In this chapter you will meet Swift, learning about some of its key features and benefits. This conceptual overview will prepare you for later chapters that go into much greater detail, including Chapter 9, where we cover installing a Swift cluster from source. You will also meet SwiftStack the company, which provides software and support to install and operate Swift. You won’t see much of SwiftStack again until Chapter 10 when we cover installing SwiftStack software.
Swift is a multi-tenant, highly scalable, and durable object storage system
designed to store large amounts of unstructured data at low cost. Swift is used by businesses of all sizes, service providers, and research organizations worldwide. It is typically used to store unstructured data such
as documents, web content, backups, images, and virtual machine snapshots.
Originally developed as the engine behind RackSpace Cloud Files in 2010, it was
open-sourced as part of the OpenStack project. With hundreds of companies and thousands of developers now participating in the OpenStack project, the usage of Swift is increasing rapidly.

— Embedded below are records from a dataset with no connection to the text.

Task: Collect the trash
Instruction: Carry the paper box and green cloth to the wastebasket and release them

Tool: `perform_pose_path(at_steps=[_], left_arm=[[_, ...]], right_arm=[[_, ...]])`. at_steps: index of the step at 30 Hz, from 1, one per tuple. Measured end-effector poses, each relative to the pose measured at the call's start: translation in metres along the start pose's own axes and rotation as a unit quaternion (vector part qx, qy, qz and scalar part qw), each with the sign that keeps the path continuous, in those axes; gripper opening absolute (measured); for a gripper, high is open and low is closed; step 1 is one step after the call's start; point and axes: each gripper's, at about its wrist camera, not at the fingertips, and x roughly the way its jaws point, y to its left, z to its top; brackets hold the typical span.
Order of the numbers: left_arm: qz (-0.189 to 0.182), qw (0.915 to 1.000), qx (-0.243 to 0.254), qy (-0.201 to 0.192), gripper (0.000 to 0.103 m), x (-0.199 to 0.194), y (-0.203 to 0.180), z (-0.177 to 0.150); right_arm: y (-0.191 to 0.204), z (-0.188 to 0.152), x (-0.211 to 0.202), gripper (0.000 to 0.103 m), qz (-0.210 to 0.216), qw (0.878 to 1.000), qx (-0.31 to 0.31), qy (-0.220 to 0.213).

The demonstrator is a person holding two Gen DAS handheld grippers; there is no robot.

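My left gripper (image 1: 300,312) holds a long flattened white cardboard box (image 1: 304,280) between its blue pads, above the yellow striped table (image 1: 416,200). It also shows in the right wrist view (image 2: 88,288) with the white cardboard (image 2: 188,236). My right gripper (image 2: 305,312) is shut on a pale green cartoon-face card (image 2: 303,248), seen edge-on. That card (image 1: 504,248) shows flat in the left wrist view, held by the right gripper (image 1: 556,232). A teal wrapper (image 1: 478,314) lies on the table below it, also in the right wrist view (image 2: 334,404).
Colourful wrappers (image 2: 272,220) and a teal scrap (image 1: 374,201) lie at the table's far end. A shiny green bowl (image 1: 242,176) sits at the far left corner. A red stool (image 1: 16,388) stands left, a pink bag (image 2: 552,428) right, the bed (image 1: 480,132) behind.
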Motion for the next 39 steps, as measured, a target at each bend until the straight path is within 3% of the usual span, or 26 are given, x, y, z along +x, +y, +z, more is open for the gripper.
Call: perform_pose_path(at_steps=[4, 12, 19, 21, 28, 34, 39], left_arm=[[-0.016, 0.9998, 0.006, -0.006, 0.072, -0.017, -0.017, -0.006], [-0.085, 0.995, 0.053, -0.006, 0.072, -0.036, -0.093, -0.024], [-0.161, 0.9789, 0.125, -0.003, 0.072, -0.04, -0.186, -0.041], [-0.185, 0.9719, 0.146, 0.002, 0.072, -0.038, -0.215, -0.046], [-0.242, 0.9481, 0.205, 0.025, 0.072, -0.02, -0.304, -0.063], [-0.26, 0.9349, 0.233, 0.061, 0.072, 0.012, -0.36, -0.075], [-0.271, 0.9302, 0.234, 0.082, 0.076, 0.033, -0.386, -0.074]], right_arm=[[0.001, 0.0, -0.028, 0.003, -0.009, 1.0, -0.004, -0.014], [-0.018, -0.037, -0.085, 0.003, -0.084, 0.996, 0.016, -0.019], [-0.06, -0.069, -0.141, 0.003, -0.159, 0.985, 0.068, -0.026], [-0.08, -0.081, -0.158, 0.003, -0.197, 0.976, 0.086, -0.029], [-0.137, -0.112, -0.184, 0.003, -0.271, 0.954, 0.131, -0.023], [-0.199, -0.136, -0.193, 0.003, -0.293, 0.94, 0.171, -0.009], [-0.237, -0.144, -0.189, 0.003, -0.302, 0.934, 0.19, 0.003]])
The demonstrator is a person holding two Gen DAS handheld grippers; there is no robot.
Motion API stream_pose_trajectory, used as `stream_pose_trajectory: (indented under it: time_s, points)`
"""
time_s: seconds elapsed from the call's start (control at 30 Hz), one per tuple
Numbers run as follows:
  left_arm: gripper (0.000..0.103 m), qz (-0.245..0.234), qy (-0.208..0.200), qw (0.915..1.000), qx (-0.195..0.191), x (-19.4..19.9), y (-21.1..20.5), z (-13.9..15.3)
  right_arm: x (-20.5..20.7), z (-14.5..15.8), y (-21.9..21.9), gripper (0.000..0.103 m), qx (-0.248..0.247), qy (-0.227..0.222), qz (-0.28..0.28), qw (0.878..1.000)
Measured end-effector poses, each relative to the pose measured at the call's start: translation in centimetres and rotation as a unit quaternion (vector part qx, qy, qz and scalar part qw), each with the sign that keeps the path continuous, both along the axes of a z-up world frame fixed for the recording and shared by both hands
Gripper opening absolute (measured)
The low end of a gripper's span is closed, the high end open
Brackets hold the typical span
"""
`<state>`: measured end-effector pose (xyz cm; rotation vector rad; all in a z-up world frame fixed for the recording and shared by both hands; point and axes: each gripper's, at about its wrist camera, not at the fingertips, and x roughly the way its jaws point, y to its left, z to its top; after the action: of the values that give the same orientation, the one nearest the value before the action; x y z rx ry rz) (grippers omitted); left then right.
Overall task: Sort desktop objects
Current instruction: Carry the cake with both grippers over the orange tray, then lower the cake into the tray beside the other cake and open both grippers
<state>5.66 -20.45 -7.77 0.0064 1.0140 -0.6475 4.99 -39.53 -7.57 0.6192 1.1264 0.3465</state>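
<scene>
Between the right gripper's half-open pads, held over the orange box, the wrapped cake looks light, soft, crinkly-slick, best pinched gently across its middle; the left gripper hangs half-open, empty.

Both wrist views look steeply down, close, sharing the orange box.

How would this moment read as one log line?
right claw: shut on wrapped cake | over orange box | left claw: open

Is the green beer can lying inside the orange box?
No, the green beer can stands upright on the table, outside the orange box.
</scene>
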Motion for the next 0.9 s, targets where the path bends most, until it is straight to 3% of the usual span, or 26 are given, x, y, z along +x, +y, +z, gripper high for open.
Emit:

Swift is not a traditional filesystem or a raw block device.
Instead, it lets you store, retrieve, and delete objects along with their
associated metadata in containers (“buckets” in Amazon S3 terminology) via
a RESTful HTTP API. Developers can either write directly to the Swift API or
use one of the many client libraries that exist for popular programming
languages, such as Java, Python, Ruby, and C#.
Swift’s key characteristics include:
-
Scalablity
-
Swift is designed to scale linearly based on how much data needs to be stored
and how many users need to be served. This means that it can scale from a few
nodes with a handful of drives to thousands of machines with dozens, even
hundreds, of petabytes of storage. As the system grows in usage and the number
of requests increase, performance doesn’t degrade, in part because Swift is designed to be scalable with no single point of failure. To scale up, the system
grows where needed—by adding storage nodes to increase storage capacity,
adding proxy nodes as requests increase, and growing network capacity where
bottlenecks are detected.
-
Durability
-
Swift’s innovative distributed architecture means that it provides extremely durable storage. The essence of durability is that stored objects will always be available and have data integrity. To ensure an object is persistently available, Swift copies it and distributes the copies across the cluster. Auditing processes run, verifying that data is still good. Replicators run to ensure that the correct number of copies are in the cluster. In the event that a device fails, missing data copies are replicated and placed throughout the cluster to ensure that durability levels are maintained.
-
Multi-regional capability
Swift can distribute data across multiple data centers, which may have
high latency between them. Distribution can be done for a number of reasons. One would be to provide high availability of data by allowing it to be accessed from each region. Another reason would be to designate one region as a disaster recovery site.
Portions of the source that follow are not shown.